┌──

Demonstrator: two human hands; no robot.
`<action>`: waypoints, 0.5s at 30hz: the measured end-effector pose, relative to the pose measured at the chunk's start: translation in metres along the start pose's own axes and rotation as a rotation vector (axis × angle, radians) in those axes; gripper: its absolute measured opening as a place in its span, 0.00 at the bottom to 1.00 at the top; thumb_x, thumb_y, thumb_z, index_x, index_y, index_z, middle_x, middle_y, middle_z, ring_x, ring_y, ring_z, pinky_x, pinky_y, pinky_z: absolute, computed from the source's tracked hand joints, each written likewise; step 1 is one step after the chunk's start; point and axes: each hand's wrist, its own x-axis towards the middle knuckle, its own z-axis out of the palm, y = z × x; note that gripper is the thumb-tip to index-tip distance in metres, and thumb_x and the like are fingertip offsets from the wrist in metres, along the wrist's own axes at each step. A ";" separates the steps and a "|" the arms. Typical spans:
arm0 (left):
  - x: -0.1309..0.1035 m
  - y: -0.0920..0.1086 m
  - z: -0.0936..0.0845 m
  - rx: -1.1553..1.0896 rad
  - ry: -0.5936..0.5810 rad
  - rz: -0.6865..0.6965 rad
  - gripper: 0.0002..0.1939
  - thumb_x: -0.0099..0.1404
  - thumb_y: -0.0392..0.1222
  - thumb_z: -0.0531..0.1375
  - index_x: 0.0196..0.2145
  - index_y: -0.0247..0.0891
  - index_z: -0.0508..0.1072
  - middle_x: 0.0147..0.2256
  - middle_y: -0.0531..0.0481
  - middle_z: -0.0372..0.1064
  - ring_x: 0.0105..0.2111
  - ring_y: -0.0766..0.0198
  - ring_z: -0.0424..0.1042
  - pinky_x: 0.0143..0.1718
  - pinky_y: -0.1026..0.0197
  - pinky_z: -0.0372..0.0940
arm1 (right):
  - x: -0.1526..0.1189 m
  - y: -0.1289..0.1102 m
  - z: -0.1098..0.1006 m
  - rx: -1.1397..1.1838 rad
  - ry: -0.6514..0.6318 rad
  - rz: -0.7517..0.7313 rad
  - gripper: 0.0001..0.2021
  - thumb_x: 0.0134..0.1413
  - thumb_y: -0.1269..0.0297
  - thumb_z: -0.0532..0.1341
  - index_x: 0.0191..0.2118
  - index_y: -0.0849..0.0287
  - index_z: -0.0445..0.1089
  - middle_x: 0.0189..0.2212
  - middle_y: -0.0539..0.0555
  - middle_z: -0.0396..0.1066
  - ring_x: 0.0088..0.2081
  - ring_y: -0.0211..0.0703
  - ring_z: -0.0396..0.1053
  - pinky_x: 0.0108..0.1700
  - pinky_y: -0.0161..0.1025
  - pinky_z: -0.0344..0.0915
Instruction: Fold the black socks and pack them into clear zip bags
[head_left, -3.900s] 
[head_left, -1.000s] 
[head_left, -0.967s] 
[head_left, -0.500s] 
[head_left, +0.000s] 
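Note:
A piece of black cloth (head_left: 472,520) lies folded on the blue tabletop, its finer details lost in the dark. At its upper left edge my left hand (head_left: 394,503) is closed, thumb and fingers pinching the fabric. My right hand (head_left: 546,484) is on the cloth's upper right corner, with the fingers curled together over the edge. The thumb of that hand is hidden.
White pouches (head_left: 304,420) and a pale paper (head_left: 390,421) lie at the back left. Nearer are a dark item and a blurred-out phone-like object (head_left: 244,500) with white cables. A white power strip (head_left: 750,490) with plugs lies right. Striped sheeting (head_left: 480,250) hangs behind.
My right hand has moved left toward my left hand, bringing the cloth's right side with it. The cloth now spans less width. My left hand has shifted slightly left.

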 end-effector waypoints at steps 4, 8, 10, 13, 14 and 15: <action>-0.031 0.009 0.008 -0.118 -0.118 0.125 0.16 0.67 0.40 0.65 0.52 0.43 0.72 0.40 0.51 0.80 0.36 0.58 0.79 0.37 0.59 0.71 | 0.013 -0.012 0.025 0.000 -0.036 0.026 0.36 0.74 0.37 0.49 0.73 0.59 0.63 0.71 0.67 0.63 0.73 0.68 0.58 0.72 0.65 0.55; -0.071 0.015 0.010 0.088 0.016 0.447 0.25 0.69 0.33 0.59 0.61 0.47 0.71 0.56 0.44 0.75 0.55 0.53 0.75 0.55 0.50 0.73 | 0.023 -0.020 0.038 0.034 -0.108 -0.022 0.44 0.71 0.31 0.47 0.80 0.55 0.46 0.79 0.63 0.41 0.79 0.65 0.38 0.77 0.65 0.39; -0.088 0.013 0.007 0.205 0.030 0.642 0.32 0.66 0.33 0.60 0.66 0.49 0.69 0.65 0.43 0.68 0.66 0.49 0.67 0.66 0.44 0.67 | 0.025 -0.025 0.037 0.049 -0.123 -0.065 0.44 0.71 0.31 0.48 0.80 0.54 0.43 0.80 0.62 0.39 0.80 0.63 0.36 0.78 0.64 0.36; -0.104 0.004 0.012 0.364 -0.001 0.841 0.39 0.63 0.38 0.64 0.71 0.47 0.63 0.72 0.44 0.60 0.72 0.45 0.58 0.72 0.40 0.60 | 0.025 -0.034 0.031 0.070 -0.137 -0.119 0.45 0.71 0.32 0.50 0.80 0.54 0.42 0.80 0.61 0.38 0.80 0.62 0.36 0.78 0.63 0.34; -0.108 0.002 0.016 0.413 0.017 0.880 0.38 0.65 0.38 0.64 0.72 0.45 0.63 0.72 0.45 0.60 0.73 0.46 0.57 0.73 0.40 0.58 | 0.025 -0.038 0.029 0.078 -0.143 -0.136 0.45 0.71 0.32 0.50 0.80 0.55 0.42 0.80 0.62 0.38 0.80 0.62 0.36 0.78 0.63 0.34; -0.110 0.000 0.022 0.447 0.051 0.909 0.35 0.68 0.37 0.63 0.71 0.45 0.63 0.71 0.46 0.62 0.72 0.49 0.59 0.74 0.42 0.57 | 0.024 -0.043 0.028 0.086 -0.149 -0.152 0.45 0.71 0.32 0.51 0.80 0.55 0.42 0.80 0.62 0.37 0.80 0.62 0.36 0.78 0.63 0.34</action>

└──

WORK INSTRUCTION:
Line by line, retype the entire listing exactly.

TASK RESPONSE:
Demonstrator: two human hands; no robot.
`<action>`: waypoints, 0.5s at 30hz: the measured end-effector pose, relative to the pose measured at the chunk's start: translation in metres along the start pose's own axes and rotation as a rotation vector (axis × angle, radians) in those axes; gripper: its absolute measured opening as a place in its span, 0.00 at the bottom to 1.00 at the top; thumb_x, thumb_y, thumb_z, index_x, index_y, index_z, middle_x, middle_y, middle_z, ring_x, ring_y, ring_z, pinky_x, pinky_y, pinky_z: absolute, computed from the source's tracked hand joints, each written likewise; step 1 is one step after the chunk's start; point and axes: each hand's wrist, its own x-axis towards the middle knuckle, its own z-axis out of the palm, y = z × x; note that gripper is the thumb-tip to index-tip distance in metres, and thumb_x and the like are fingertip offsets from the wrist in metres, along the wrist's own axes at each step. A ";" separates the steps and a "|" the arms. Typical spans:
arm0 (left):
  - x: -0.1309..0.1035 m
  - y: -0.0920..0.1086 m
  - z: -0.0936..0.0845 m
  - rx: -1.1553..1.0896 rad
  - ry: -0.5936..0.5810 rad
  - rz: -0.6865..0.6965 rad
  - gripper: 0.0002..0.1939
  - thumb_x: -0.0099..0.1404
  - thumb_y: -0.0392..0.1222
  - thumb_z: -0.0531..0.1375
  - index_x: 0.0196..0.2145
  - index_y: -0.0247..0.0891
  - index_z: -0.0508..0.1072
  - middle_x: 0.0147..0.2256
  - middle_y: -0.0531..0.0481
  - middle_z: -0.0372..0.1064
  - ring_x: 0.0105..0.2111
  - ring_y: -0.0766..0.0198
  - ring_z: -0.0424..0.1042
  - pinky_x: 0.0143..0.1718
  - pinky_y: -0.1026..0.0197
  - pinky_z: -0.0372..0.0940
arm1 (right):
  - x: -0.1526..0.1189 m
  - y: -0.1289..0.1102 m
  - z: -0.1098..0.1006 m
  - rx: -1.1397..1.1838 rad
  - ry: -0.6514..0.6318 rad
  - rz: -0.7517..0.7313 rad
  - gripper: 0.0001..0.2021
  - thumb_x: 0.0134..0.1413
  - thumb_y: -0.1269..0.0297
  - thumb_z: -0.0532..0.1341
  - index_x: 0.0191..0.2118
  - index_y: -0.0849..0.0287
  - index_z: -0.0445..0.1089
  - middle_x: 0.0189..0.2212
  - middle_y: -0.0539..0.0555
  - middle_z: -0.0396..0.1066
  - ring_x: 0.0088..0.2081
  - ring_y: -0.0211..0.0703
  - ring_z: -0.0396..0.1053
  - pinky_x: 0.0108..0.1700
  - pinky_y: -0.0161..0.1025
  - pinky_z: -0.0344..0.0915
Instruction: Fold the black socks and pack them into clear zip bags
[head_left, -3.900s] 
[head_left, -1.000s] 
[head_left, -0.967s] 
[head_left, -0.500s] 
[head_left, +0.000s] 
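Note:
A piece of black cloth (head_left: 472,520) lies folded on the blue tabletop, its finer details lost in the dark. At its upper left edge my left hand (head_left: 394,503) is closed, thumb and fingers pinching the fabric. My right hand (head_left: 546,484) is on the cloth's upper right corner, with the fingers curled together over the edge. The thumb of that hand is hidden.
White pouches (head_left: 304,420) and a pale paper (head_left: 390,421) lie at the back left. Nearer are a dark item and a blurred-out phone-like object (head_left: 244,500) with white cables. A white power strip (head_left: 750,490) with plugs lies right. Striped sheeting (head_left: 480,250) hangs behind.
My right hand has moved left toward my left hand, bringing the cloth's right side with it. The cloth now spans less width. My left hand has shifted slightly left.
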
 end-effector waypoints at steps 4, 8, 10, 13, 14 and 15: <action>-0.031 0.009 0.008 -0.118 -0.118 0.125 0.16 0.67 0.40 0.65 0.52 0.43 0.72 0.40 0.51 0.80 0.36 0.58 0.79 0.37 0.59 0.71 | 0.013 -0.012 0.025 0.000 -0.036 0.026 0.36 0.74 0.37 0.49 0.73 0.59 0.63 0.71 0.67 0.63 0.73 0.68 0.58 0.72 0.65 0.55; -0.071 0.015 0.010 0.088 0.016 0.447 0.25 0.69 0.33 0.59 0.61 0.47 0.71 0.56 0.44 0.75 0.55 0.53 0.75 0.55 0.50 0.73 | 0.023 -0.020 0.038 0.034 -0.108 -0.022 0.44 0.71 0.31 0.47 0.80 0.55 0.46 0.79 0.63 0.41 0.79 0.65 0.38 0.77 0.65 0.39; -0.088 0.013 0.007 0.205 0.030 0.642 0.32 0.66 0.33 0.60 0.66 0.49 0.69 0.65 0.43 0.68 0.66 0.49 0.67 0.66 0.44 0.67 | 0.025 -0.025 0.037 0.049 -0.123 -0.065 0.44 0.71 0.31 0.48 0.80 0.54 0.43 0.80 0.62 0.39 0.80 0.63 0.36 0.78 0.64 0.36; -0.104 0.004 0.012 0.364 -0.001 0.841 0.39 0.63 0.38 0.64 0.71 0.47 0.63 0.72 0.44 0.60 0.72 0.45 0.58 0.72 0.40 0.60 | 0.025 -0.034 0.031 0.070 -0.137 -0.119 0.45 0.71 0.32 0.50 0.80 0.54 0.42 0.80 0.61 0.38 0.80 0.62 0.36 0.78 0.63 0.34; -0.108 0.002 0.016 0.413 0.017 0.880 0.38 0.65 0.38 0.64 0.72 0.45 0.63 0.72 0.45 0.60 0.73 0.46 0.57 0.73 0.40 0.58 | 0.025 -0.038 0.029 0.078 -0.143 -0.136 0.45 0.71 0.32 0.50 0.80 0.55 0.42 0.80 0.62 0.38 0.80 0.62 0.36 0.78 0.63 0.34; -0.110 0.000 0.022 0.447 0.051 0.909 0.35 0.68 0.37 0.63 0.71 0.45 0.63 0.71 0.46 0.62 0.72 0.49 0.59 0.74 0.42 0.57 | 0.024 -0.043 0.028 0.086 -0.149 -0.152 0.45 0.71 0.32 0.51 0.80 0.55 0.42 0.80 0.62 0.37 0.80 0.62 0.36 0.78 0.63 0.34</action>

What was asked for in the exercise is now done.